▶ [Exercise brief]: Repeat the listing below word for word, leaving nothing out.

▶ [Stored data]:
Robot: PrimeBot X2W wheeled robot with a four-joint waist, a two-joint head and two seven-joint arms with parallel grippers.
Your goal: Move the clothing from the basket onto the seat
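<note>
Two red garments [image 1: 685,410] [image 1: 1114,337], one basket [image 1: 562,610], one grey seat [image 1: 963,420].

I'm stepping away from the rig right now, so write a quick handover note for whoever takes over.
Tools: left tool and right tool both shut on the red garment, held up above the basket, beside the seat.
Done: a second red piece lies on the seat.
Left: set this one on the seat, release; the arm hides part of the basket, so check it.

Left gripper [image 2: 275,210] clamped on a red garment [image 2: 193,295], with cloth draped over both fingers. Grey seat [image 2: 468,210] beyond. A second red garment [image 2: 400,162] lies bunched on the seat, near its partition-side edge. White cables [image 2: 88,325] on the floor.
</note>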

▶ [Solution to this exercise]:
Robot: PrimeBot X2W wheeled robot with a four-joint waist, a two-joint head and two seven-joint arms with parallel grippers.
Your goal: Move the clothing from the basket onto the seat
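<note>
Two red garments [image 1: 685,410] [image 1: 1114,337], one basket [image 1: 562,610], one grey seat [image 1: 963,420].

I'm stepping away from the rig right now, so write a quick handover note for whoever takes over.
Tools: left tool and right tool both shut on the red garment, held up above the basket, beside the seat.
Done: a second red piece lies on the seat.
Left: set this one on the seat, release; the arm hides part of the basket, so check it.

Left gripper [image 2: 275,210] clamped on a red garment [image 2: 193,295], with cloth draped over both fingers. Grey seat [image 2: 468,210] beyond. A second red garment [image 2: 400,162] lies bunched on the seat, near its partition-side edge. White cables [image 2: 88,325] on the floor.
</note>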

The exercise requires no further output.